Но сейчас я получил доказательство, что их приносила не она, и это могло означать только одно: на свете существовал человек, знавший ее историю, и это могла быть только сестра Эммы, тетя Офелии, у которой она жила.
Я тотчас же вздрогнул при мысли, что она до сих пор не знала, что ее племянница умерла. Откуда ей знать? Я представил, как она стоит у окна, заявив о пропаже человека, и смотрит на улицу в надежде, что драма не повторится, на этот раз она не вынесет, она любила Офелию, как дочь. До тех пор я о ней не думал. Несчастная женщина должна была знать, но у меня не было даже имени, с которого можно было начать. Но если она приходила сюда, если это она перевернула ветку, потому что Офелия, возвращаясь домой, откровенничала с ней обо мне, то, наверное, рассказала ей и о нашем условном знаке, и когда она в то утро, не видя племянницу столько времени, решила заглянуть на кладбище, то первым делом перевернула ветку, в знак нашей доверительности, после чего отправилась на могилу сестры и там обнаружила Офелию, но не в том виде, в каком ожидала… Мысли мои путались, и единственный способ их прояснить – дождаться ее возвращения и с ней поговорить. Репейник давал мне уверенность, а перевернутую ветку я приписал порыву ветра.
И, наконец, встреча состоялась.
Но не с ней, а совсем с другим человеком. Мужчиной.
Я увидел его случайно, в четверг, во второй половине дня, когда библиотека была закрыта из-за ремонта тротуара: он этого не знал и думал, что со мной не столкнется. Я находился рядом, проводил контрольный осмотр захоронений, подлежащих следующим эксгумациям; увидел, как он ступает на тропинку, что-то несет в руках, припрятывая за штанину, подходит к могиле Эммы, останавливается, присаживается, будто хочет что-то достать, и тут справа появляюсь я, как раз в ту минуту, когда он ставит в вазу репейник. Он опешил и на мгновение застыл. Мы пристально посмотрели друг другу в глаза. Он поднялся, я сделал еще один шаг к нему.
Просперо Альтомонте, мельник, он был выше, чем я помнил.
– Значит, это вы.
– В каком смысле, простите?
– Приносите сюда репейники.
– А что? На кладбище запрещается приносить цветы?
– Не запрещается, но обычно цветы приносят знакомым людям.
Он посмотрел на меня с вопросительным видом, только меня ему не хватало.
– Ближе к сути.
– Вы знаете эту женщину?
Моя настойчивость его удивила, чего он не стал скрывать:
– С какой стати вы задаете мне эти вопросы?
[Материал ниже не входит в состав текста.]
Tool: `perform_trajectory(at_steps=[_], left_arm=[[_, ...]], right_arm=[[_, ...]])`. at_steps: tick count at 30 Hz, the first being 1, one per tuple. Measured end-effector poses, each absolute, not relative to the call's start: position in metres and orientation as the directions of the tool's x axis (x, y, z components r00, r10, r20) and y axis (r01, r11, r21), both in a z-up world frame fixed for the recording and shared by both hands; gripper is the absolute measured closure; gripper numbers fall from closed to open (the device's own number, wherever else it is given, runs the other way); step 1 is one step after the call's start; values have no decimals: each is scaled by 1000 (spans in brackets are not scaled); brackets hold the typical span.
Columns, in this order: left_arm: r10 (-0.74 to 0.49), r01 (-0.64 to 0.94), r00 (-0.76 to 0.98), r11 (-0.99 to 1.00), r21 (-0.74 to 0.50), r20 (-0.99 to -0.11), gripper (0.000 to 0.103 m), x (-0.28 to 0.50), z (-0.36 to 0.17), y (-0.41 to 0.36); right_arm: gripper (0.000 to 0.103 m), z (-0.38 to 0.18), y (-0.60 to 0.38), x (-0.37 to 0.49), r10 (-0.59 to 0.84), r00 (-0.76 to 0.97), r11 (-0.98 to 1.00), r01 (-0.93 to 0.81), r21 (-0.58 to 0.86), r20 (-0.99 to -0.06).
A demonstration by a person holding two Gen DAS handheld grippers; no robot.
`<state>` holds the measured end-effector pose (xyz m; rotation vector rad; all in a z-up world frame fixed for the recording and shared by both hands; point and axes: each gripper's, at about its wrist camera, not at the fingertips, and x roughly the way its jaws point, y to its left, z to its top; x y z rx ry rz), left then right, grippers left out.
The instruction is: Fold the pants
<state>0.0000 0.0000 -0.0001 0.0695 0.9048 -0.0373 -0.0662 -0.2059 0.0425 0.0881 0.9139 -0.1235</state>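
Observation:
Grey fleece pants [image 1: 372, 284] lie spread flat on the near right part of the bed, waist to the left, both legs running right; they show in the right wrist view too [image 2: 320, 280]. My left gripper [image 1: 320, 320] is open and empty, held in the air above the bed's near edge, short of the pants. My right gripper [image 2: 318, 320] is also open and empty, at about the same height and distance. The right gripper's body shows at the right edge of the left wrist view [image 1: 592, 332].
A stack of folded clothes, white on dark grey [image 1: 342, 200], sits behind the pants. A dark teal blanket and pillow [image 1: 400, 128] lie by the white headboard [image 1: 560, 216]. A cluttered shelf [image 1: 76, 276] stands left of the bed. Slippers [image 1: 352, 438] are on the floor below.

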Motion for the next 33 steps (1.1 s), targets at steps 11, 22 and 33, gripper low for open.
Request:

Не понимаю.
– Вы ничего нового здесь не заметили?
– Ах, да, – сказал он, глядя на фотографию Офелии. – Похожи как две капли воды.
– Это – ее дочь.
Скрывать больше было нечего.
Мельник приблизился к фотографии и сощурил глаза:
– Ее случайно не Офелия звали? – сказал он, произнося это слово по слогам, словно воспоминание было возможно, если только произнести его по буквам.
По тому, как я удивился, он понял, что попал в точку.
– Вы знали ее?
– Когда она умерла? Когда были похороны?
Я ответил ему фразой, заготовленной в ночь ее похорон:
– Семья предпочла захоронить ее без траурных объявлений, без отпевания, в узком семейном кругу.
Он рассматривал обе фотографии, сравнивая их.
– Выходит, вы и ее знали?
– Да, хотя ни разу с ней не встречался.
– Теперь я вас не понимаю.
– Вовек не перестану удивляться поворотам человеческих жизней. Будь моя жена жива… похоже почти на чудо…
– О чем вы, позвольте узнать?
Он отер пот со лба рукавом своей белой робы, оставив на бровях неощутимые пылинки муки.
– Отложим до завтра. Завтра приходите ко мне.